▶ Your goal
From the line with "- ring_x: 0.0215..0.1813" through the line with "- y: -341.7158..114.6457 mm", inclusive, return each line of the data below exactly and leave the rest out.
=== Begin Enclosure ===
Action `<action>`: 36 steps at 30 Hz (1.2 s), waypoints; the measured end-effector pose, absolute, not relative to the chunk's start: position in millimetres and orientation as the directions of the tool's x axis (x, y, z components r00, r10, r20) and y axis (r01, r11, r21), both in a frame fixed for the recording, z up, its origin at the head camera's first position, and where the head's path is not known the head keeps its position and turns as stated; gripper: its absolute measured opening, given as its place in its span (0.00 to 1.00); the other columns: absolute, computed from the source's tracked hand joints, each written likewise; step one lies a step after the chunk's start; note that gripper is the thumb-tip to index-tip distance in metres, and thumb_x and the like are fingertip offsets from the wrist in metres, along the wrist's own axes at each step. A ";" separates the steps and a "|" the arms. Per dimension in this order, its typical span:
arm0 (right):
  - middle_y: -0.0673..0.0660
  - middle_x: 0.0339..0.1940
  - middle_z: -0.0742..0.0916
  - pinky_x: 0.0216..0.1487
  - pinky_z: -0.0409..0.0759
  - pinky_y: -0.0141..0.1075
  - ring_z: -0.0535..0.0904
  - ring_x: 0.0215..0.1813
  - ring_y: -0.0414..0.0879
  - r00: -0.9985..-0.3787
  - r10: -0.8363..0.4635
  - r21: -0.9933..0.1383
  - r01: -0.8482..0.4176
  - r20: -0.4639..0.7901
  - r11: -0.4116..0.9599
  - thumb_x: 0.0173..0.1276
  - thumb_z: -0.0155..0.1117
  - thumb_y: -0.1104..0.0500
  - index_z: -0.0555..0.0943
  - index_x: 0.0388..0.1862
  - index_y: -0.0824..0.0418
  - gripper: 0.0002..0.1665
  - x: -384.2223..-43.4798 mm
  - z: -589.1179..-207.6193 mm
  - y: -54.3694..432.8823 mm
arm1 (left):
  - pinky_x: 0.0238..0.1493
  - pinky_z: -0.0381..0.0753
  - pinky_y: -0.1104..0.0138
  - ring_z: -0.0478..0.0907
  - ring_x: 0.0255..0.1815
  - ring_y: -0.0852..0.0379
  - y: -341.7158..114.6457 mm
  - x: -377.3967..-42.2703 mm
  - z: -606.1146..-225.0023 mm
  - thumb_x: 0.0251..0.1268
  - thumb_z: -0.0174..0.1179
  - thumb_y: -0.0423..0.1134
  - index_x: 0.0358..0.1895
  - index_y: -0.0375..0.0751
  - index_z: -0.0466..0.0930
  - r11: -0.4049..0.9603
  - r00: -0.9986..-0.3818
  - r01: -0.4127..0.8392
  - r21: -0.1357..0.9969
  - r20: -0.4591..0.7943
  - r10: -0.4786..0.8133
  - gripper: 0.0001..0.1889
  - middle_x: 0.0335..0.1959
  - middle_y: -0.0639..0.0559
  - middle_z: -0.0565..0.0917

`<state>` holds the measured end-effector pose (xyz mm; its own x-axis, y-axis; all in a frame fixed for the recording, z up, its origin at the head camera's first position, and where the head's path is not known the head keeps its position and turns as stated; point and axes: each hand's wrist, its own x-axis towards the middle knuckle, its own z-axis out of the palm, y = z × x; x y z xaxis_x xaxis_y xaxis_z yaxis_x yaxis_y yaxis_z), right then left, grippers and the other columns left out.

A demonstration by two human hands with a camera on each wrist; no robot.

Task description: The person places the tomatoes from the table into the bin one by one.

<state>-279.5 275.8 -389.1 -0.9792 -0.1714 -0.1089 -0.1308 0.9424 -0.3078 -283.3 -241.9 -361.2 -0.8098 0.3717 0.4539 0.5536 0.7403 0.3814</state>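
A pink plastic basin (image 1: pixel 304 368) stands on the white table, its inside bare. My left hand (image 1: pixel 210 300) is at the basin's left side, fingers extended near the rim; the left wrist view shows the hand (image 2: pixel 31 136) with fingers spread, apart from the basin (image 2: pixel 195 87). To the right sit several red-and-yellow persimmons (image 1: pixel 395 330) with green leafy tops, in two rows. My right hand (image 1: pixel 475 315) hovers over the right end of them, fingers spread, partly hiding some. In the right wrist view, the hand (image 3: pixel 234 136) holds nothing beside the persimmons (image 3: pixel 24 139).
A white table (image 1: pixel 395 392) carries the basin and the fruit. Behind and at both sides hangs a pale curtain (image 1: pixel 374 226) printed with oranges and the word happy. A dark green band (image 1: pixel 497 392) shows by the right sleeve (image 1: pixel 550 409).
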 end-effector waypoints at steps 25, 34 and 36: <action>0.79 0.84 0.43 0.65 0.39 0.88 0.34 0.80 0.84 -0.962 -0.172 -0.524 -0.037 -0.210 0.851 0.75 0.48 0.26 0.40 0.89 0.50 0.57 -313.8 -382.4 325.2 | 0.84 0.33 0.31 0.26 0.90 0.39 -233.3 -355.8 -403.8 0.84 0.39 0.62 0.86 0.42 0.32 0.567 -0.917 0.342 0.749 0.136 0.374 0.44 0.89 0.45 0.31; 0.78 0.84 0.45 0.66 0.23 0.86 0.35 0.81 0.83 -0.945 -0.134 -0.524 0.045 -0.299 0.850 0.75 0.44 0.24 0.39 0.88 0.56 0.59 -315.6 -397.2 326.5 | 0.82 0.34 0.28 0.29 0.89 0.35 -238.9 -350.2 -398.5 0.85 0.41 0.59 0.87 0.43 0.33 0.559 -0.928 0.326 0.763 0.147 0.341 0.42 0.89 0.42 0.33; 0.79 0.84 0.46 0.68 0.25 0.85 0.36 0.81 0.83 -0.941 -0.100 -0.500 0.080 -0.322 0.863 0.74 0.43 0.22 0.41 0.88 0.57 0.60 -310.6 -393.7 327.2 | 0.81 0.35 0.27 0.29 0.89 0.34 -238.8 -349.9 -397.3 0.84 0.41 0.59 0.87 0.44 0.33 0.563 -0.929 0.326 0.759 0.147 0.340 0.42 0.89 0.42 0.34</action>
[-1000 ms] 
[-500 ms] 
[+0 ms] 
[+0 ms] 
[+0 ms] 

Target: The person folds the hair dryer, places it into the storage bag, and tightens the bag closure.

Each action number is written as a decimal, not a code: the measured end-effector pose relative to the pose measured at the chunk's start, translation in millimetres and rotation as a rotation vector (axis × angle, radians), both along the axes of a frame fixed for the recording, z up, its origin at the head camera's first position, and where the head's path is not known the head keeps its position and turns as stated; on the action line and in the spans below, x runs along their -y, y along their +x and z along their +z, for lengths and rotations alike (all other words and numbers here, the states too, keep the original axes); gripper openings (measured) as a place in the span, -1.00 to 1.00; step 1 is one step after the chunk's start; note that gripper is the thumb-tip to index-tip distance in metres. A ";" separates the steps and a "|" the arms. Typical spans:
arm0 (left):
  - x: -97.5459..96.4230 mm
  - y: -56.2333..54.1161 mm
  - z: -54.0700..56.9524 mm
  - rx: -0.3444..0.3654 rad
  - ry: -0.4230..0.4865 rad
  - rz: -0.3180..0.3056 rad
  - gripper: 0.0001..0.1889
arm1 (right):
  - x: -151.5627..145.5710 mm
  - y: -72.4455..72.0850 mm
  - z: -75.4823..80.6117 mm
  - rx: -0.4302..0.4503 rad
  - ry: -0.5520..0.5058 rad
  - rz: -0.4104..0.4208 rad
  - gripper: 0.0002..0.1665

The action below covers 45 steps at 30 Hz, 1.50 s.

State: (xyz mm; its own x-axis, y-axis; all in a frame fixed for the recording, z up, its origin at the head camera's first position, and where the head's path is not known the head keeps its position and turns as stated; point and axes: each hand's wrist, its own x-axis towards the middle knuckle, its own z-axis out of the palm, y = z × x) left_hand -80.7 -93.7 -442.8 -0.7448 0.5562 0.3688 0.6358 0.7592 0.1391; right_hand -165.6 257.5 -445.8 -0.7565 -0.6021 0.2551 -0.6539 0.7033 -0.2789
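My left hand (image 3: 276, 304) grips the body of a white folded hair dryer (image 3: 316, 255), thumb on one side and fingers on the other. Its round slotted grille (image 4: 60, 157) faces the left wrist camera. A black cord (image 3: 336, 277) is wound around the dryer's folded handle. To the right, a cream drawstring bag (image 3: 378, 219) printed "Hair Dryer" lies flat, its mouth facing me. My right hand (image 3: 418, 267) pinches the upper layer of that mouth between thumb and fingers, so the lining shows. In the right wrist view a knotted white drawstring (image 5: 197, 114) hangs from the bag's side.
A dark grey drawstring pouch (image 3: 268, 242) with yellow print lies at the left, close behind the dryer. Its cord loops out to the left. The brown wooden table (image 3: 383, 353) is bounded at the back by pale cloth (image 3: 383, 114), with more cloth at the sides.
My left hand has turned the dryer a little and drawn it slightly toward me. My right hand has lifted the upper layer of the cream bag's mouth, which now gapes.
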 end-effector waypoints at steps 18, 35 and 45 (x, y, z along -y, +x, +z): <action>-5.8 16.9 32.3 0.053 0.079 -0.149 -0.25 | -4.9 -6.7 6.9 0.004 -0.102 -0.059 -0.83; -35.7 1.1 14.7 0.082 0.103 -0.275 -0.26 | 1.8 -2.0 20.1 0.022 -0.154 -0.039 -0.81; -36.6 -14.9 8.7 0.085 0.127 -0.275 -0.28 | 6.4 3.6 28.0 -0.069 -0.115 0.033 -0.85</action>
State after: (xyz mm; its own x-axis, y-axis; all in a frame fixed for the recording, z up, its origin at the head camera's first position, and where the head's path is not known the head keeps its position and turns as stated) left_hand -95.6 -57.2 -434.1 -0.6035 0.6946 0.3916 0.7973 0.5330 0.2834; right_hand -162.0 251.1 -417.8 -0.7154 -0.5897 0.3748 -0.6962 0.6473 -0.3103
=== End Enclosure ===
▶ Answer to the exercise
  - ring_x: 0.0215..0.1813
  - ring_y: -0.0414..0.0879
  - r00: -0.9985..-0.3787
  - r10: -0.8363..0.4635
  - r21: -0.9933..0.1383
  - r01: -0.8482..0.4176
  - r20: -0.4639..0.7901
  - r11: -0.4116..0.9599
  - thumb_x: 0.0173..0.1276
  - thumb_z: -0.0155..0.1117
  - thumb_y: -0.1104..0.0500
  - index_z: -0.0555..0.0943
  - index_x: 0.0388..0.1862
  - index_y: -0.0824..0.0418
  - gripper: 0.0002..0.1665
  - x: -384.2223..-43.4798 mm
  - z: -589.1179..-207.6193 mm
  - y: -54.3694..432.8823 mm
arm1 (left):
  - pinky_x: 0.0238..0.1493
  - pinky_z: -0.0381..0.0753
  - pinky_y: -0.1104..0.0138
  - ring_z: -0.0478..0.0907
  - ring_x: 0.0255..0.1815
  - ring_y: -0.0852..0.0379
  - y: -341.7158..114.6457 mm

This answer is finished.